The Microsoft of Open Source

Posted by Ian Holsman Thu, 22 Dec 2005 21:16:00 GMT

In a discussion about a recent proposal to the apache community, someone mentioned that the ASF is becoming the ‘Microsoft of open source’.

I’m sure the point was not made in a positive light, but I’d just like to reflect on this.

In my eyes Microsoft is:

  • large and competitive
  • known for producing a shitty v1, but slowly and surely making it’s product superior
  • known for squashing the competition through extensions and incompatibilites
  • known for using it’s dominance in one area to gain dominance in another.
  • it’s arrogance at the deal table
  • it’s ease of use
  • has a grand plan to take over the world (in business speak a corporate strategy where it would like to be in 3-5 years time)

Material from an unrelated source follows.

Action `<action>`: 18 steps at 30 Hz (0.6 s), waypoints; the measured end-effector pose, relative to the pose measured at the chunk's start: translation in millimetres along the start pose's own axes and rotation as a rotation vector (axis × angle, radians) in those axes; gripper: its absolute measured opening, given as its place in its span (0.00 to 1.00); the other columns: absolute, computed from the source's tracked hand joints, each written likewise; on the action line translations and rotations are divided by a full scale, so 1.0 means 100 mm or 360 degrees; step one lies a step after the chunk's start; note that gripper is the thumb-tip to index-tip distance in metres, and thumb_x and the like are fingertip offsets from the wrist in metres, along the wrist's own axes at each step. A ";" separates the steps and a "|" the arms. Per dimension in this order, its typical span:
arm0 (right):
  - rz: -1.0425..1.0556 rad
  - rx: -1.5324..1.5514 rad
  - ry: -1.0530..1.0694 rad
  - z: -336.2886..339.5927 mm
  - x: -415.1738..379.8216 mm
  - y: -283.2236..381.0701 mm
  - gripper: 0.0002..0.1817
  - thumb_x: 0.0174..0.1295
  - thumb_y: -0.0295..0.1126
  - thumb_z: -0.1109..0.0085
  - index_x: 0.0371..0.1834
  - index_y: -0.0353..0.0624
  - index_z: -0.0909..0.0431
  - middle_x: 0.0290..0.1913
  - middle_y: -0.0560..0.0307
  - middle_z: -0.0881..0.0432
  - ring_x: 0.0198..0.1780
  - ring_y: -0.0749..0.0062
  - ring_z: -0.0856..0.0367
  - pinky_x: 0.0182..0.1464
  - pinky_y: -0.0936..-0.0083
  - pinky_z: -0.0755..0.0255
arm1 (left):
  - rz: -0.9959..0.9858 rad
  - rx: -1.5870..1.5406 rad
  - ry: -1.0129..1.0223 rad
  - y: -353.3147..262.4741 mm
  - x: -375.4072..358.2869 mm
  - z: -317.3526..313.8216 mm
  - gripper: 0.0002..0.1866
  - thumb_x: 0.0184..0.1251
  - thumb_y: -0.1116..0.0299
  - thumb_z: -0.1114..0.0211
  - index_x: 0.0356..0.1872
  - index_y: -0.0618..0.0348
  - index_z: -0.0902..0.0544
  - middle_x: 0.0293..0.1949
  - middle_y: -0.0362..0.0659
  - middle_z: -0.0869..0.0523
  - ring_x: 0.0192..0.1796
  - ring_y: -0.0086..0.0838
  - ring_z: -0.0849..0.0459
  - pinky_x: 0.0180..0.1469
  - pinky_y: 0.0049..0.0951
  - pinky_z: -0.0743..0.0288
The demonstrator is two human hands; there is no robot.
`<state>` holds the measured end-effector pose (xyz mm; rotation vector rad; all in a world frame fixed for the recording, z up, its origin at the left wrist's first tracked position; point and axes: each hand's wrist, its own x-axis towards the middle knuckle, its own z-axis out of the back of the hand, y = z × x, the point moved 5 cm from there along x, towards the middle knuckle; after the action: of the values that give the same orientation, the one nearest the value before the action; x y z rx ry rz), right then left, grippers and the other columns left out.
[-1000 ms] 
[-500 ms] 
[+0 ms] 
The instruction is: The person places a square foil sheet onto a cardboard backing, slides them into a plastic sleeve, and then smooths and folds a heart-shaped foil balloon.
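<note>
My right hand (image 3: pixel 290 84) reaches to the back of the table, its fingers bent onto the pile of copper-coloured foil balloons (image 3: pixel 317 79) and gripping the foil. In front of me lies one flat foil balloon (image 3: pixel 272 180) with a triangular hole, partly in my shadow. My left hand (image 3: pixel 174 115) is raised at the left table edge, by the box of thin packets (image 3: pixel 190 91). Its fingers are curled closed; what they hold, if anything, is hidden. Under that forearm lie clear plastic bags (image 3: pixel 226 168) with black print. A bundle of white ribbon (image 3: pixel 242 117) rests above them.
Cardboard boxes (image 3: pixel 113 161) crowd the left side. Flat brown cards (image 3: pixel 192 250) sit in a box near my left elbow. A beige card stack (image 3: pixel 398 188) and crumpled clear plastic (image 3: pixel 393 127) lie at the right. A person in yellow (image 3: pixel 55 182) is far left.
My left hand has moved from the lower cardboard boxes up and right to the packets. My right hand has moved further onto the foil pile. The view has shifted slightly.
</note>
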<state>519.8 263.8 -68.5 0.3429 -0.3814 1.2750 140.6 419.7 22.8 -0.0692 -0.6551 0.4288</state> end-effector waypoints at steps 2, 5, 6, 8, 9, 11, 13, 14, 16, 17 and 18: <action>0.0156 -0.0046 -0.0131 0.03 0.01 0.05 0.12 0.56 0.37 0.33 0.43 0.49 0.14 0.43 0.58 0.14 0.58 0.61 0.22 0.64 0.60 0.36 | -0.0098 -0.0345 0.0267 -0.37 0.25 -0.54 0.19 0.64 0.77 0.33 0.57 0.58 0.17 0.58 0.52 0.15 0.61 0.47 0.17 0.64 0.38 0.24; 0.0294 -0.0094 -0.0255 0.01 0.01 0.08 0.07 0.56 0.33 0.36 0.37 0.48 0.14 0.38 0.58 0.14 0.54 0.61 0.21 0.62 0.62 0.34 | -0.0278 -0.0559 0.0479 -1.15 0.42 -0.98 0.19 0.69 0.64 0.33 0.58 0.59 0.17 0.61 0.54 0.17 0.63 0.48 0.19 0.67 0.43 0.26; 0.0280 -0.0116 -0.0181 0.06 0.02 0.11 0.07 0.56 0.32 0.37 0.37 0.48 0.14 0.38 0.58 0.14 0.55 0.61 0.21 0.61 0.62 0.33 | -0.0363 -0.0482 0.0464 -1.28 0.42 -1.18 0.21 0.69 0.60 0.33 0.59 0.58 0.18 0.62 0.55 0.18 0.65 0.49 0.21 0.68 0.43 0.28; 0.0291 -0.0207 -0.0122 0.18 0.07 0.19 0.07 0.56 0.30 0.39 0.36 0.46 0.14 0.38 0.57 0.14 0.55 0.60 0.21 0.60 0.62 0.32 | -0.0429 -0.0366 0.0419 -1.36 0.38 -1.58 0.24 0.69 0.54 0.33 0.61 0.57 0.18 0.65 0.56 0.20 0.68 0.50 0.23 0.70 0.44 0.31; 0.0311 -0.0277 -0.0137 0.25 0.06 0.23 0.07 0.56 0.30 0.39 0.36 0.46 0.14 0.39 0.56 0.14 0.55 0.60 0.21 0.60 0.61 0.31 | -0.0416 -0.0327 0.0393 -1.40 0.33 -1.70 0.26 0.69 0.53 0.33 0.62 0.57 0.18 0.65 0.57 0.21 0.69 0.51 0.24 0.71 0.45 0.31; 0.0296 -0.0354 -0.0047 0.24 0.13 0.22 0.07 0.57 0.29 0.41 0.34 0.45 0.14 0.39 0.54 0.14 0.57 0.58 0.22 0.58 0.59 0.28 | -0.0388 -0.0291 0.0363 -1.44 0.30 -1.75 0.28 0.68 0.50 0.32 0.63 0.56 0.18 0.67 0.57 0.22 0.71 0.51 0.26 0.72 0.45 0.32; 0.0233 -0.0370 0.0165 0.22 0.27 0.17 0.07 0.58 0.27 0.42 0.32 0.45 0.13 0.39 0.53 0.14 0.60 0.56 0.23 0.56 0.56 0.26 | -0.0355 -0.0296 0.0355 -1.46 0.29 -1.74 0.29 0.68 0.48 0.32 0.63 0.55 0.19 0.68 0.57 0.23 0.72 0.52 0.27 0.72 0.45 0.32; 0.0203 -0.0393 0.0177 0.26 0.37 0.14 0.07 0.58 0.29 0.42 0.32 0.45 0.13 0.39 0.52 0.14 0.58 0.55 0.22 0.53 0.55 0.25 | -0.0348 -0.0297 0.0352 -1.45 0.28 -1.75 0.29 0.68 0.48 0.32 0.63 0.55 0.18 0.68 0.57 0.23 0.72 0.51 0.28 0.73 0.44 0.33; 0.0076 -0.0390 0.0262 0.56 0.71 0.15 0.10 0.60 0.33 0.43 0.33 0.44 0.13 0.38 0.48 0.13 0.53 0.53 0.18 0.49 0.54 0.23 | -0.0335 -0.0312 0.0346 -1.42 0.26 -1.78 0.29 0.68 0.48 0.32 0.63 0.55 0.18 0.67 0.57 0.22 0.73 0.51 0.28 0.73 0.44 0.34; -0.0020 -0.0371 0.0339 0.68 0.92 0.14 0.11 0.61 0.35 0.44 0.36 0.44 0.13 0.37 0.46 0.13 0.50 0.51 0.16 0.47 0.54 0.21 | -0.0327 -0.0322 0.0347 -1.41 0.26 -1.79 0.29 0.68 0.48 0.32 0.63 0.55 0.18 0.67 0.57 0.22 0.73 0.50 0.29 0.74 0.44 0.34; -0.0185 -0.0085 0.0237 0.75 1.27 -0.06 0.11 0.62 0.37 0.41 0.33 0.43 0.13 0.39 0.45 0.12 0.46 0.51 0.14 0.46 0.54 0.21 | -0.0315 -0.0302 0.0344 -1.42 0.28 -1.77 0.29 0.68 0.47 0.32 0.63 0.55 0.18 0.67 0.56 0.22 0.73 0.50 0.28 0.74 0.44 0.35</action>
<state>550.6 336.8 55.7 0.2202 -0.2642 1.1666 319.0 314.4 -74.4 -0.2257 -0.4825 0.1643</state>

I don’t honestly don’t think the ASF is any of these. if anything the ASF I know is exactly the opposite. It follows standards to a INSANE level of detail, is fanatical about code quality, and sadly to say un-ease of use in most things i’ve tried.

Sure.. when the ‘ASF’ sponsors a project it makes news, and CIO’s have heard of ‘apache’, but a Microsoft?

I just don’t see it.

I see it more as a collection of tribes. most of the time they agree, sometimes one of the tribe might go on a ‘rescue mission/raid’ and implement something already out there, and piss off the people who did it before hand.

I belive this is a healthy thing. You need innovation and competition in the open source world. It creates better products (and more choice) at the end of the day.

What do YOU think? is the ASF the Microsoft of opensource?